** YOUR TASK **
The lines to be copied are those below that contain "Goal".

** PROVIDED MATERIAL **
▬▬▬

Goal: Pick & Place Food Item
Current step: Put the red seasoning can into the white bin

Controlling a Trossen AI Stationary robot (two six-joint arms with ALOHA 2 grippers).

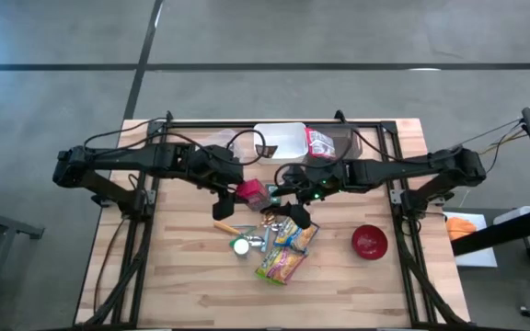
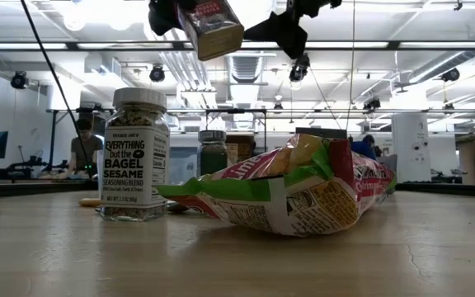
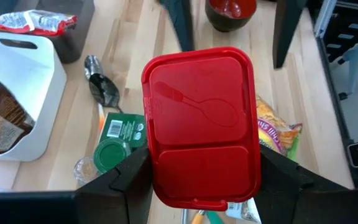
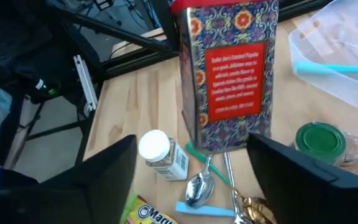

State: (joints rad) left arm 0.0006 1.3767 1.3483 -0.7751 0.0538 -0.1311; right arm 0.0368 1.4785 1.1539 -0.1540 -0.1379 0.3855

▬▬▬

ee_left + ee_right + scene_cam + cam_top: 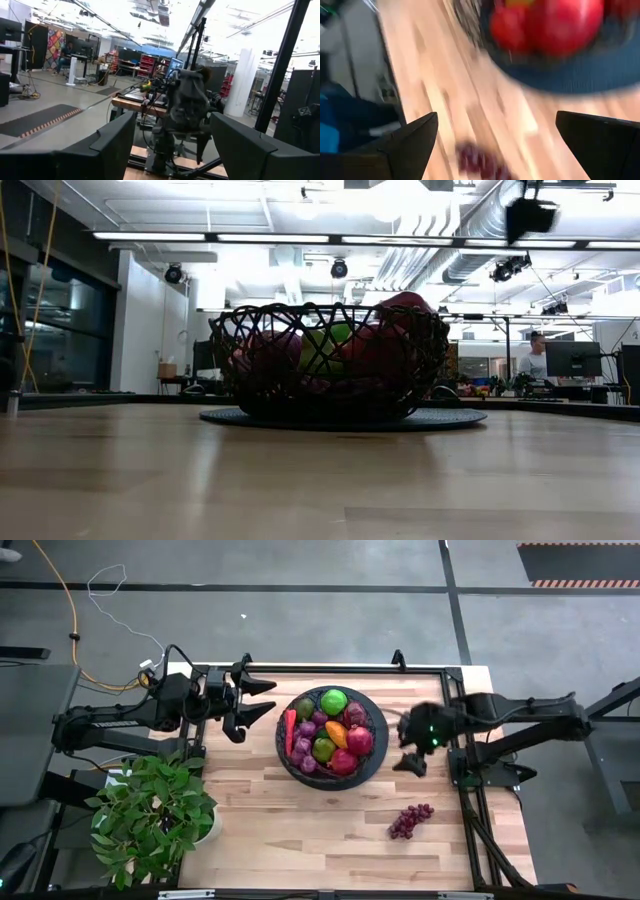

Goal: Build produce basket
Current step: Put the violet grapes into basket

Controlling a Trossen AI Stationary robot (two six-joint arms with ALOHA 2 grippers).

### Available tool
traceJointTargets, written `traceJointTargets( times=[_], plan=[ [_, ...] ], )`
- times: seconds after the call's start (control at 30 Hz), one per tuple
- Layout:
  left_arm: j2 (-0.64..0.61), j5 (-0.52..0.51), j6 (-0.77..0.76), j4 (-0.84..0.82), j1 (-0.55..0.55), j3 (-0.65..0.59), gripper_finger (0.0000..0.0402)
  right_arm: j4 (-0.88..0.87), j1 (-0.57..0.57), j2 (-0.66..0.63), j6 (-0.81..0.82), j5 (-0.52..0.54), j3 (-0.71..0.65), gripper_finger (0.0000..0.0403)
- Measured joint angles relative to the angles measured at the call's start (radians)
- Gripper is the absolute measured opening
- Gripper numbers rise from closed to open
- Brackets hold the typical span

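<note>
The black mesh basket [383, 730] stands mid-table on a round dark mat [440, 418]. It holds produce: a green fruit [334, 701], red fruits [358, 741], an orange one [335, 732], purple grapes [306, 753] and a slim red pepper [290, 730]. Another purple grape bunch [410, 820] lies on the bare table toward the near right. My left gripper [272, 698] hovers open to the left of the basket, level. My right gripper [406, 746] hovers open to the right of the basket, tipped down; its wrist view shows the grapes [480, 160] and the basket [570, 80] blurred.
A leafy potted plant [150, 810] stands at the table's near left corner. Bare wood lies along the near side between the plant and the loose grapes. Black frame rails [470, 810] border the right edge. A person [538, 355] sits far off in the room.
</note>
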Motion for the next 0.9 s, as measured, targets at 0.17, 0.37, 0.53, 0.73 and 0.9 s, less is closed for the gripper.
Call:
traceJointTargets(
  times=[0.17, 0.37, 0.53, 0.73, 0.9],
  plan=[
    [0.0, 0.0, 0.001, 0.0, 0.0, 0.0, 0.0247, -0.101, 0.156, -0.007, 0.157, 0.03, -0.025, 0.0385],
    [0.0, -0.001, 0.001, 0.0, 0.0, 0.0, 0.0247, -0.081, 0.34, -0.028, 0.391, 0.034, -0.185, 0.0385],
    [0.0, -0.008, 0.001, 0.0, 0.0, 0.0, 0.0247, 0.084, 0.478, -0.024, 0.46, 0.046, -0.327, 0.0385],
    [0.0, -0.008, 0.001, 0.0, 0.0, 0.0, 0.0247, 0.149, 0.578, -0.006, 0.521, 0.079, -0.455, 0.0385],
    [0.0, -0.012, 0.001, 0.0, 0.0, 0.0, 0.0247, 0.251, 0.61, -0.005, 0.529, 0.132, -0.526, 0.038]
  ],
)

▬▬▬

** EXPECTED ANSWER **
Goal: Pick & Place Food Item
Goal: Build produce basket

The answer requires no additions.